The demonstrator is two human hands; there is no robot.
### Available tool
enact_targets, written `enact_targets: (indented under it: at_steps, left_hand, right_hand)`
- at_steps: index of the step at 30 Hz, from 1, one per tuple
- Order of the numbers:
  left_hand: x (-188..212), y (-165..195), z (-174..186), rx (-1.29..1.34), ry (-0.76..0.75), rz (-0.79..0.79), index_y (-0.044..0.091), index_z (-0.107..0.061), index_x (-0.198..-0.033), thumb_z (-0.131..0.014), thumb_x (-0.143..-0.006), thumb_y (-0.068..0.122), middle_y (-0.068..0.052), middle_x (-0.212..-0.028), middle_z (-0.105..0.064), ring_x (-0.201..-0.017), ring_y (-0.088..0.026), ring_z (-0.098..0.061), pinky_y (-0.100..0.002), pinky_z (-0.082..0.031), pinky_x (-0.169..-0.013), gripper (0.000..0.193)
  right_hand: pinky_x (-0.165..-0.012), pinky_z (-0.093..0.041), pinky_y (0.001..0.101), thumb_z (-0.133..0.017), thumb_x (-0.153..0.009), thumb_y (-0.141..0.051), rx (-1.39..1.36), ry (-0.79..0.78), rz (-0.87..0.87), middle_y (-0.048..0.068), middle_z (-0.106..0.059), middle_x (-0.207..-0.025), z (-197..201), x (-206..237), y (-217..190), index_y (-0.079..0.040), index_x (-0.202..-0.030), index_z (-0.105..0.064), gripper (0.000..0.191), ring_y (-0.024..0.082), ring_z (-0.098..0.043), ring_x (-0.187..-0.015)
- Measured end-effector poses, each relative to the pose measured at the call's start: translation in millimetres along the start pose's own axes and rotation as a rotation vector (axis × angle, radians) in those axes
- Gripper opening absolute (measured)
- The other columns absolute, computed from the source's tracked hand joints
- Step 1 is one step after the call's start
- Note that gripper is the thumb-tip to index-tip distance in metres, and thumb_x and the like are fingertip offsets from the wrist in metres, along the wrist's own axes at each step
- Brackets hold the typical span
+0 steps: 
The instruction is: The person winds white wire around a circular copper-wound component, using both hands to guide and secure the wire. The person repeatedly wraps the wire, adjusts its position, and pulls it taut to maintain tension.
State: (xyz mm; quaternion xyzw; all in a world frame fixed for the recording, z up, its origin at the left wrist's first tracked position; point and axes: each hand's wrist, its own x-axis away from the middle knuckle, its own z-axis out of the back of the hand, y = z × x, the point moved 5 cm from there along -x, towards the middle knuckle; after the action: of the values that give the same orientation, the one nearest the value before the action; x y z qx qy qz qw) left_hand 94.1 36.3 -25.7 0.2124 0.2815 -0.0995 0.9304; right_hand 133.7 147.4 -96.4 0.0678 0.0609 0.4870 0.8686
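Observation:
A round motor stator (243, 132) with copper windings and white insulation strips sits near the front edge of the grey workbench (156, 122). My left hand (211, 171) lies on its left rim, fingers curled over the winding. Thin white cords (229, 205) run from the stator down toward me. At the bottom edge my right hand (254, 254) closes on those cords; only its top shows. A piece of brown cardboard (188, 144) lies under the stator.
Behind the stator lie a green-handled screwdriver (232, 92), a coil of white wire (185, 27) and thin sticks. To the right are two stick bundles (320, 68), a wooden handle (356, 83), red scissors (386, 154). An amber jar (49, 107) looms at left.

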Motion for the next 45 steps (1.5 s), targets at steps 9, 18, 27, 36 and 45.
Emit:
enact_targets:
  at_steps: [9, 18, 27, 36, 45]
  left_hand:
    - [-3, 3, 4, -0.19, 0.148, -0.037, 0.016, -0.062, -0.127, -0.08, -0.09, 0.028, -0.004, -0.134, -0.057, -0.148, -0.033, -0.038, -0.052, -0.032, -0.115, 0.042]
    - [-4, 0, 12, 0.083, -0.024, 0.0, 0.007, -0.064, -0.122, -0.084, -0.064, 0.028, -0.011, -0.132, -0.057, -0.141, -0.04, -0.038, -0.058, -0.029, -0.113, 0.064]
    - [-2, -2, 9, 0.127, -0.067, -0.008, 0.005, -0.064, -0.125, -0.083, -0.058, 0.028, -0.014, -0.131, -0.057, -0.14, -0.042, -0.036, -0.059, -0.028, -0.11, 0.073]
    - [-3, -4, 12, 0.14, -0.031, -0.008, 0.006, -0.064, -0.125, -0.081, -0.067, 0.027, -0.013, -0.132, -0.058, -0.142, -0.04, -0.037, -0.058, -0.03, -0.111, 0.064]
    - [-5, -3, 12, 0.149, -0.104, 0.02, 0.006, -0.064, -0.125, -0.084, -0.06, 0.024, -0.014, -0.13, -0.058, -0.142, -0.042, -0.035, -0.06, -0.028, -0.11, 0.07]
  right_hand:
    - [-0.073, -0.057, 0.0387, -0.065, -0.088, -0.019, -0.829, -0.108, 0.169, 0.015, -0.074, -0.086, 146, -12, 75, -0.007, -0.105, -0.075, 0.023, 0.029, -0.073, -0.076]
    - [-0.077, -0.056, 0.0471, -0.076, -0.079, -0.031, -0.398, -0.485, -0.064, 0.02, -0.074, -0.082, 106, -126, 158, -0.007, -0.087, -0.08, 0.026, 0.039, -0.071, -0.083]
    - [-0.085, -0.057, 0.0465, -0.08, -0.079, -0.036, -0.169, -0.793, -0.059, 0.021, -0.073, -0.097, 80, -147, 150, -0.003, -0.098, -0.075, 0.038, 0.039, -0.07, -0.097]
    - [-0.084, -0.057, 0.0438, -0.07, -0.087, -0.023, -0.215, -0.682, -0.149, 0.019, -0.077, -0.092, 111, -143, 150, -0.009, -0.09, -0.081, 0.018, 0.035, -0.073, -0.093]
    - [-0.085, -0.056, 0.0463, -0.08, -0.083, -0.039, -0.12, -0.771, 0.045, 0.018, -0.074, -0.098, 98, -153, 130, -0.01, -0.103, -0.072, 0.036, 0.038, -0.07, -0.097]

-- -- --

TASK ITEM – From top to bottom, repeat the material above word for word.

COMPLETED EXERCISE –
The demonstrator is two human hands; there is no robot.
### Available tool
enact_targets, written `enact_targets: (indented under it: at_steps, left_hand, right_hand)`
- at_steps: index of the step at 30 Hz, from 1, one per tuple
- Order of the numbers:
  left_hand: x (-188..212), y (-165..195), z (-174..186), rx (-1.29..1.34), ry (-0.76..0.75), rz (-0.79..0.79), index_y (-0.044..0.091), index_z (-0.107..0.061), index_x (-0.198..-0.033), thumb_z (-0.131..0.014), thumb_x (-0.143..-0.006), thumb_y (-0.068..0.122), middle_y (-0.068..0.052), middle_x (-0.212..-0.028), middle_z (-0.105..0.064), ring_x (-0.201..-0.017), ring_y (-0.088..0.026), ring_z (-0.098..0.061), pinky_y (-0.100..0.002), pinky_z (-0.082..0.031), pinky_x (-0.169..-0.013), gripper (0.000..0.193)
  right_hand: pinky_x (-0.165..-0.012), pinky_z (-0.093..0.041), pinky_y (0.001..0.101), thumb_z (-0.133..0.017), thumb_x (-0.153..0.009), thumb_y (-0.141..0.051), rx (-1.39..1.36), ry (-0.79..0.78), rz (-0.87..0.87), middle_y (-0.048..0.068), middle_z (-0.106..0.059), middle_x (-0.207..-0.025), z (-197..201), x (-206..237), y (-217..190), index_y (-0.079..0.040), index_x (-0.202..-0.030), index_z (-0.105..0.064), gripper (0.000..0.191), ring_y (-0.024..0.082), ring_z (-0.098..0.043), ring_x (-0.187..-0.015)
- Measured end-effector poses, each relative to the pose measured at the call's start: translation in millimetres along the start pose's own axes and rotation as a rotation vector (axis × angle, radians) in those axes
- Gripper opening absolute (measured)
- The other columns absolute, computed from the source's tracked hand joints
- Step 1 is one step after the call's start
- Note that gripper is the thumb-tip to index-tip distance in metres, and thumb_x and the like are fingertip offsets from the wrist in metres, along the wrist's own axes at each step
- Brackets hold the typical span
+0 steps: 
The instruction is: The person winds white wire around a circular copper-wound component, using both hands to guide and secure the wire. The person repeatedly wraps the wire, adjusts its position, and pulls it taut to maintain tension.
State: (xyz mm; quaternion xyzw; all in a world frame fixed for the recording, z up, its origin at the left wrist's first tracked position; point and axes: each hand's wrist, its own x-axis away from the middle knuckle, its own z-axis out of the back of the hand, y = z × x, the point moved 5 cm from there along -x, towards the middle knuckle; after the action: of the values that give the same orientation, the one nearest the value before the action; x y z qx qy qz qw) left_hand 94.1 36.3 -25.7 0.2124 0.2815 -0.0995 0.9304; right_hand 133.7 147.4 -96.4 0.0678 0.0609 0.4870 0.8686
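Observation:
A round motor stator (243, 132) with copper windings and white insulation strips sits near the front edge of the grey workbench (156, 122). My left hand (211, 171) lies on its left rim, fingers curled over the winding. Thin white cords (229, 205) run from the stator down toward me. At the bottom edge my right hand (254, 254) closes on those cords; only its top shows. A piece of brown cardboard (188, 144) lies under the stator.
Behind the stator lie a green-handled screwdriver (232, 92), a coil of white wire (185, 27) and thin sticks. To the right are two stick bundles (320, 68), a wooden handle (356, 83), red scissors (386, 154). An amber jar (49, 107) looms at left.
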
Motion for the next 45 steps (1.5 s), targets at steps 9, 18, 27, 36 and 45.
Emit:
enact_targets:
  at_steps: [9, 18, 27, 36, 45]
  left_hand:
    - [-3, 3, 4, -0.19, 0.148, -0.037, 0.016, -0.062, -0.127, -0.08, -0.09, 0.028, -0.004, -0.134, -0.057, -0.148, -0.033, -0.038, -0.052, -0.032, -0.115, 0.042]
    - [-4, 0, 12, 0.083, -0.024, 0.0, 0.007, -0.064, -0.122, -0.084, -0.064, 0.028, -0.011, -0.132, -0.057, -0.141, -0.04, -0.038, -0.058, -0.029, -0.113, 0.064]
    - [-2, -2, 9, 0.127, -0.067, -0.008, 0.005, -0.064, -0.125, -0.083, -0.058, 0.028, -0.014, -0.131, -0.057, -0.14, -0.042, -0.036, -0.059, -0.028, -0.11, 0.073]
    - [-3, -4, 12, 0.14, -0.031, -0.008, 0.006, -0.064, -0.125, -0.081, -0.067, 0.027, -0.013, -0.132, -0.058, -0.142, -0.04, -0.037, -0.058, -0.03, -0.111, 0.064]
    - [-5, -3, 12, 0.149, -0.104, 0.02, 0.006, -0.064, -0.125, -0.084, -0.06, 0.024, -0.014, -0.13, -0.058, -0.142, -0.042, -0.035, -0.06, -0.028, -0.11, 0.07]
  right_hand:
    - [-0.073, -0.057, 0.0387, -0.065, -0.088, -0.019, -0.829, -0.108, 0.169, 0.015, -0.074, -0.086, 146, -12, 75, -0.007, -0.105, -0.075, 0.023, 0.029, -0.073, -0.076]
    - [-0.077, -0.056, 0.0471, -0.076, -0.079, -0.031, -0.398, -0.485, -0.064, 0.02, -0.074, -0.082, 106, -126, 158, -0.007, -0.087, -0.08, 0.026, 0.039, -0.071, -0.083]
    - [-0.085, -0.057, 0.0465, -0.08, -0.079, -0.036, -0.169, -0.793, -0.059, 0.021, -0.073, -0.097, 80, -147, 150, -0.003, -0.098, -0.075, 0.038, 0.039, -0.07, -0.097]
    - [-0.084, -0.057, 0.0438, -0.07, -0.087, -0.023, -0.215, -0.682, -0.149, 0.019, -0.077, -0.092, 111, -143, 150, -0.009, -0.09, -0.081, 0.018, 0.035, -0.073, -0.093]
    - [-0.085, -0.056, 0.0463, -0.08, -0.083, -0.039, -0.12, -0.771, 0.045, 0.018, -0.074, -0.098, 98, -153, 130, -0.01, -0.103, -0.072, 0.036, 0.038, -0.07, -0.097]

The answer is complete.